Problem details:
Every word of the listing must be returned. Retype it exactly.

Data provided:
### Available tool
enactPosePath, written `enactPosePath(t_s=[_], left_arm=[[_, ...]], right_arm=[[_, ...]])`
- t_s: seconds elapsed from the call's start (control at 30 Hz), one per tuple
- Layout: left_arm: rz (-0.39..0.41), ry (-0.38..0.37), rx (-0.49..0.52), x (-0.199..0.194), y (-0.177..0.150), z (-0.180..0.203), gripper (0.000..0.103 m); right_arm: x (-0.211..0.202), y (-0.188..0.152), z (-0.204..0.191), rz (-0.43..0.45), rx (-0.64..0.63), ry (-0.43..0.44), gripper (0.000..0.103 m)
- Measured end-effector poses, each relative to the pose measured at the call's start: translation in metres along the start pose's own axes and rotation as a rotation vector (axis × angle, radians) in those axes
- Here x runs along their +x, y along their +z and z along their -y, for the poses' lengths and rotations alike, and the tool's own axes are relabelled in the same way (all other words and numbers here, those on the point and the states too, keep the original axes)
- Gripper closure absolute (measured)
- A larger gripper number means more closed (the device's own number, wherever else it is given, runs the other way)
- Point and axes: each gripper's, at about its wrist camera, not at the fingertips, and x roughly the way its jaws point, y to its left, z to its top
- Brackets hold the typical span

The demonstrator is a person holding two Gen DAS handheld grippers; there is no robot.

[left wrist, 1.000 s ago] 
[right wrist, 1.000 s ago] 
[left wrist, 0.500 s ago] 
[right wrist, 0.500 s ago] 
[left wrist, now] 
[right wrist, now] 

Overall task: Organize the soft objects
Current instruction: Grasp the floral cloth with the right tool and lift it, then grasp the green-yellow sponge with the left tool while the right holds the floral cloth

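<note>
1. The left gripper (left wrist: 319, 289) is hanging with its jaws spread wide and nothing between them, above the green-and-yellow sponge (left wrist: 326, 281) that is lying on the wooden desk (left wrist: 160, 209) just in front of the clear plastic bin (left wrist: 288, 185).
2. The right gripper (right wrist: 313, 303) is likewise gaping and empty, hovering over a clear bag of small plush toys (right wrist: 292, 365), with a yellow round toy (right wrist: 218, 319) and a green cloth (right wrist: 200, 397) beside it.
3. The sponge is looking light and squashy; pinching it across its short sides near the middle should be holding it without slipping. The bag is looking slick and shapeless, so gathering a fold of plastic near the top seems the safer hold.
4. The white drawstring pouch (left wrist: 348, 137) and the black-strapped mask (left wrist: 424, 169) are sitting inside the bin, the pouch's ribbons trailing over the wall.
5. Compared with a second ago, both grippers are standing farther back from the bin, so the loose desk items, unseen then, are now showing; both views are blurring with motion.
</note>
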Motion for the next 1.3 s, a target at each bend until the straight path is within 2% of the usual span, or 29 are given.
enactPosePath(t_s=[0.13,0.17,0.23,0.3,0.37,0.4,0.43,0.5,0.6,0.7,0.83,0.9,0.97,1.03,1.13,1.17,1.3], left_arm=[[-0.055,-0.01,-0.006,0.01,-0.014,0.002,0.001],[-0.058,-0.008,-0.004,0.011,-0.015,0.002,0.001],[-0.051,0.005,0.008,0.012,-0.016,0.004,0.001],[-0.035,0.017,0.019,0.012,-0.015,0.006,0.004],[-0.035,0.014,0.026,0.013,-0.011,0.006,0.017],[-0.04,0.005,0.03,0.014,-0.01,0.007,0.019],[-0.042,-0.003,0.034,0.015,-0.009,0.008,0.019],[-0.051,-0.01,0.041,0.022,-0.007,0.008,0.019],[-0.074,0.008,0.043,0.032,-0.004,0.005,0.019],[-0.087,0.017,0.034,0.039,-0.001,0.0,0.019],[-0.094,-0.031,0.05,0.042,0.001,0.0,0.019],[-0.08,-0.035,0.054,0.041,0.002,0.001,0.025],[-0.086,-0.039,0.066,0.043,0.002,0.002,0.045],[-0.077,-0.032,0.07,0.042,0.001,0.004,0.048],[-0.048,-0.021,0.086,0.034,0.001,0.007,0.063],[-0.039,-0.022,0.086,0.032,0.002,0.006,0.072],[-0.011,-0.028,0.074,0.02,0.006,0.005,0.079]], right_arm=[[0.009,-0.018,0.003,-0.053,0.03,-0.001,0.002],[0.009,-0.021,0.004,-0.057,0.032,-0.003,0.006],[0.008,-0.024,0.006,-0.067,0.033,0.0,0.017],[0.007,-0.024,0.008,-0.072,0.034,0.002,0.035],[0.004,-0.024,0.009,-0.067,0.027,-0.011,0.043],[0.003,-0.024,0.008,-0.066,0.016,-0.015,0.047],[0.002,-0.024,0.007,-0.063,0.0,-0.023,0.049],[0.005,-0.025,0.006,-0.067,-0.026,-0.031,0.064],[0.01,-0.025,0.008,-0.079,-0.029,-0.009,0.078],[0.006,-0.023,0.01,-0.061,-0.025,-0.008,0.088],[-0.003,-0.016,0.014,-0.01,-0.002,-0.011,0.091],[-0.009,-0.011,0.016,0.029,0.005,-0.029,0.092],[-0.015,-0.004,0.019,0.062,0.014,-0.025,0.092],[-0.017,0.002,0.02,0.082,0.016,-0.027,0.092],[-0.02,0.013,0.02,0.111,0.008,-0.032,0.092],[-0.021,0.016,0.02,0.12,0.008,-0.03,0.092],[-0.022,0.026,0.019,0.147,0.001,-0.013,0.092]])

Answer:
### Available tool
enactPosePath, written `enactPosePath(t_s=[_], left_arm=[[_, ...]], right_arm=[[_, ...]])`
- t_s: seconds elapsed from the call's start (control at 30 Hz), one per tuple
- Layout: left_arm: rz (-0.39..0.41), ry (-0.38..0.37), rx (-0.49..0.52), x (-0.199..0.194), y (-0.177..0.150), z (-0.180..0.203), gripper (0.000..0.103 m); right_arm: x (-0.211..0.202), y (-0.188..0.152), z (-0.204..0.191), rz (-0.43..0.45), rx (-0.64..0.63), ry (-0.43..0.44), gripper (0.000..0.103 m)
- Measured end-effector poses, each relative to the pose measured at the call's start: translation in metres along the start pose's own axes and rotation as a rotation vector (axis × angle, radians) in those axes
- Here x runs along their +x, y along their +z and z along their -y, for the poses' lengths and rotations alike, and the tool's own axes are relabelled in the same way (all other words and numbers here, those on the point and the states too, keep the original axes)
- Gripper closure absolute (measured)
- A larger gripper number means more closed (the device's own number, wherever else it is given, runs the other way)
- Point and axes: each gripper's, at about its wrist camera, not at the fingertips, and x roughly the way its jaws point, y to its left, z to its top
- Brackets hold the typical span

The demonstrator is a person holding two Gen DAS handheld grippers; there is no robot.

[left wrist, 1.000 s ago] 
[right wrist, 1.000 s ago] 
[left wrist, 0.500 s ago] 
[right wrist, 0.500 s ago] 
[left wrist, now] 
[right wrist, now] 

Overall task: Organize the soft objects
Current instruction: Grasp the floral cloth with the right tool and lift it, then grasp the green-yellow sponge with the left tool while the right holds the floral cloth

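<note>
1. The left gripper (left wrist: 319, 289) is hanging with its jaws spread wide and nothing between them, above the green-and-yellow sponge (left wrist: 326, 281) that is lying on the wooden desk (left wrist: 160, 209) just in front of the clear plastic bin (left wrist: 288, 185).
2. The right gripper (right wrist: 313, 303) is likewise gaping and empty, hovering over a clear bag of small plush toys (right wrist: 292, 365), with a yellow round toy (right wrist: 218, 319) and a green cloth (right wrist: 200, 397) beside it.
3. The sponge is looking light and squashy; pinching it across its short sides near the middle should be holding it without slipping. The bag is looking slick and shapeless, so gathering a fold of plastic near the top seems the safer hold.
4. The white drawstring pouch (left wrist: 348, 137) and the black-strapped mask (left wrist: 424, 169) are sitting inside the bin, the pouch's ribbons trailing over the wall.
5. Compared with a second ago, both grippers are standing farther back from the bin, so the loose desk items, unseen then, are now showing; both views are blurring with motion.
</note>
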Motion for the next 1.3 s, a target at each bend until the straight path is within 2% of the usual span, or 29 are given.
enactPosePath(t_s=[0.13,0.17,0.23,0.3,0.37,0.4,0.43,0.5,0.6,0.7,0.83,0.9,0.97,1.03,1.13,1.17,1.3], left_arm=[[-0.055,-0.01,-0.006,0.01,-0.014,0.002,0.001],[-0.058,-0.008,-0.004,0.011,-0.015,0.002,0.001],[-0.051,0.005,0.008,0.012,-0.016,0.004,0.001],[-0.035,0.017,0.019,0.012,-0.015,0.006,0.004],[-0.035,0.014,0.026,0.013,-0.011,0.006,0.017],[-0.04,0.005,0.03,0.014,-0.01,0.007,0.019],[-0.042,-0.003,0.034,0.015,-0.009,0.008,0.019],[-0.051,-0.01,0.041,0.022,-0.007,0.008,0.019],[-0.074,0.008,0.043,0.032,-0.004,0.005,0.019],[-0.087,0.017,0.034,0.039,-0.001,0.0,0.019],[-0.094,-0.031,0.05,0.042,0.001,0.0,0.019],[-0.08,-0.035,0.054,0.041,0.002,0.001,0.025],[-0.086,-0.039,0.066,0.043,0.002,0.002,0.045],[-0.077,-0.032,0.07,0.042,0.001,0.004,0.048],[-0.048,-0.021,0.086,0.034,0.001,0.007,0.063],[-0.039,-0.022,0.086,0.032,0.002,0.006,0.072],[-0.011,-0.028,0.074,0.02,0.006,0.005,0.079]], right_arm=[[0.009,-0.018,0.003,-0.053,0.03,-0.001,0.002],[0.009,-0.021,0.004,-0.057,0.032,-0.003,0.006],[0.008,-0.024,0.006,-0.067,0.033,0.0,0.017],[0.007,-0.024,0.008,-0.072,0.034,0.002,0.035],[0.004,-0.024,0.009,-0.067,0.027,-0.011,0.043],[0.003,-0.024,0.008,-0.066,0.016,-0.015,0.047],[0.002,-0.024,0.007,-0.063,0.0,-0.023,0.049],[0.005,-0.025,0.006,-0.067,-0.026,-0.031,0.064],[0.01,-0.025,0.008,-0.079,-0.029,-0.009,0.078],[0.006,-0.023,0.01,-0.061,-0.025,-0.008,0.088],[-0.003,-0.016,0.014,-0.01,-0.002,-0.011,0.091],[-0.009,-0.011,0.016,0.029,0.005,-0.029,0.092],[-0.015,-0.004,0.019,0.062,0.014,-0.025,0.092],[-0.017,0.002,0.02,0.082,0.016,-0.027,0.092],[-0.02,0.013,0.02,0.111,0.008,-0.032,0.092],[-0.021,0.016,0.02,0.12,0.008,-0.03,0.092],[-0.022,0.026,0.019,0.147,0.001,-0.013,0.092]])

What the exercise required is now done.